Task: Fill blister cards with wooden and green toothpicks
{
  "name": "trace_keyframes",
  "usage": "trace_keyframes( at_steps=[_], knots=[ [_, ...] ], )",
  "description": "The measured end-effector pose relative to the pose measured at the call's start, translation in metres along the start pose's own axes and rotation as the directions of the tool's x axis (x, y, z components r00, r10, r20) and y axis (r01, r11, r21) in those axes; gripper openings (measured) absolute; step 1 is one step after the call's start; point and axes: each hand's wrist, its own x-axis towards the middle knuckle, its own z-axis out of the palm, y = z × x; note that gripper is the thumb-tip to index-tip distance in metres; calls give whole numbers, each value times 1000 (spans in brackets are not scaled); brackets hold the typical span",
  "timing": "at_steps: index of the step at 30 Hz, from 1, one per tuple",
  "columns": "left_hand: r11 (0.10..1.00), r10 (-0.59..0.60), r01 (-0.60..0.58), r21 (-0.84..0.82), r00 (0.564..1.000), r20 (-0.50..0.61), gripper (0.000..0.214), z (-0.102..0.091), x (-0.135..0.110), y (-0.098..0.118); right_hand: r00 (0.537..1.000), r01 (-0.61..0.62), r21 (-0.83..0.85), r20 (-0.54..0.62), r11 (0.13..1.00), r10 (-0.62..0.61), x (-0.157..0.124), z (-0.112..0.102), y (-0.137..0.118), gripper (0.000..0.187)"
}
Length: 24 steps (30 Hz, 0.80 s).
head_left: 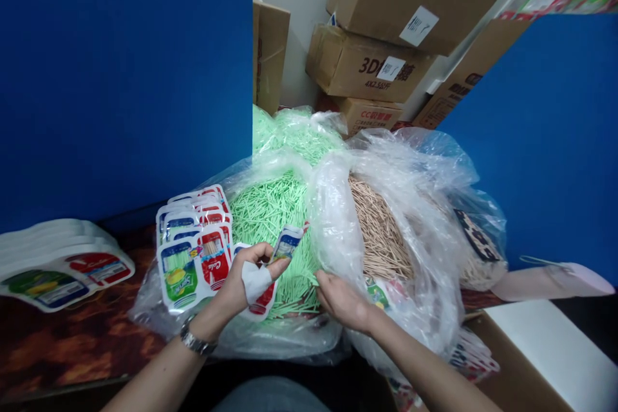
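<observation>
My left hand, with a white bandage across the palm and a watch on the wrist, is closed on a small printed pouch held over the green sticks in an open clear plastic bag. My right hand reaches into the green sticks at the bag's near edge, fingers curled; what they hold is hidden. A second clear bag of tan wooden sticks lies right of it. A row of filled printed pouches stands left of my left hand.
A stack of flat printed pouches lies at the far left on the dark table. Blue partitions rise left and right. Cardboard boxes are stacked behind. An open carton sits at lower right, with a pink object above it.
</observation>
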Motion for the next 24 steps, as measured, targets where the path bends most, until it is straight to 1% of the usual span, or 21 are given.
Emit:
trace_keyframes(
  at_steps=[1, 2, 3, 4, 5, 6, 7, 8, 9, 10, 13, 14, 17, 18, 19, 20, 21, 22, 23, 24],
  knots=[
    [1000, -6, 6, -10, 1000, -3, 34, 0, 0, 1, 999, -31, 111, -33, 993, 35, -1, -2, -1, 14],
    [1000, -10, 10, -19, 1000, -10, 34, 0, 0, 1, 995, -63, 270, -61, 961, 82, -1, -3, -3, 16],
    [1000, -12, 11, -27, 1000, -22, 35, -1, 1, 1, 989, -86, 464, -68, 882, 132, -2, -3, -5, 18],
    [999, -12, 10, -35, 999, -34, 35, -1, 1, -1, 983, -102, 658, -50, 747, 178, -1, -2, -8, 21],
    [999, -7, 6, -42, 999, -45, 35, -1, 1, -3, 979, -110, 812, -11, 573, 204, -1, -1, -11, 23],
    [999, -4, 2, -51, 999, -49, 34, -2, 2, -5, 978, -118, 908, 36, 403, 206, -1, 1, -14, 26],
    [998, -1, -2, -60, 999, -46, 32, -3, 2, -8, 977, -126, 960, 76, 251, 200, 0, 3, -16, 28],
    [998, 2, -5, -67, 999, -40, 30, -3, 3, -11, 975, -127, 982, 97, 140, 201, 1, 5, -17, 31],
    [997, 4, -7, -71, 999, -33, 28, -4, 3, -13, 972, -123, 989, 104, 78, 211, 2, 6, -18, 34],
    [997, 7, -9, -74, 1000, -30, 27, -5, 3, -15, 968, -115, 991, 98, 62, 230, 3, 6, -18, 36],
    [997, 9, -11, -77, 999, -32, 26, -5, 3, -19, 955, -103, 989, 70, 102, 288, 7, 6, -16, 36],
    [997, 8, -11, -76, 999, -36, 25, -4, 3, -19, 951, -104, 991, 76, 79, 300, 9, 5, -15, 35],
    [998, 16, -19, -66, 999, -49, 24, -3, 3, -17, 940, -83, 995, 98, -62, 325, 15, 7, -18, 35],
    [998, 22, -25, -63, 999, -50, 24, -3, 3, -16, 935, -78, 995, 95, -64, 341, 16, 8, -19, 35],
    [998, 25, -28, -60, 998, -50, 24, -4, 2, -15, 929, -83, 996, 83, -14, 362, 16, 9, -21, 34],
    [998, 24, -27, -58, 998, -52, 24, -5, 2, -14, 922, -101, 991, 58, 92, 383, 16, 9, -22, 32],
    [998, 22, -25, -57, 998, -55, 24, -6, 1, -13, 916, -130, 959, 19, 251, 400, 15, 9, -22, 31],
    [998, 21, -24, -55, 998, -59, 24, -8, 0, -12, 916, -166, 880, -30, 445, 401, 12, 9, -21, 30],
    [998, 19, -23, -55, 998, -61, 24, -9, -1, -11, 926, -200, 731, -77, 652, 370, 10, 8, -20, 28],
    [998, 18, -22, -54, 998, -59, 24, -11, -2, -11, 944, -213, 530, -106, 821, 313, 7, 8, -18, 25]
  ],
)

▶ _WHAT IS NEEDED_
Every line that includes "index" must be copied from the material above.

▶ _REPLY_
  "description": "The measured end-effector pose relative to the pose measured at the call's start, translation in metres along the start pose's own axes and rotation as the directions of the tool's x axis (x, y, z components r00, r10, r20) and y axis (r01, r11, r21) in those axes; gripper openings (measured) absolute; step 1 is one step after the call's start; point and axes: each hand's wrist, its own x-axis towards the middle knuckle, its own z-axis out of the palm, y = z × x; note that gripper is the thumb-tip to index-tip distance in metres; calls give whole numbers, each value times 1000 (spans in brackets are not scaled); brackets hold the typical span",
  "timing": "at_steps: index of the step at 30 Hz, from 1, one per tuple",

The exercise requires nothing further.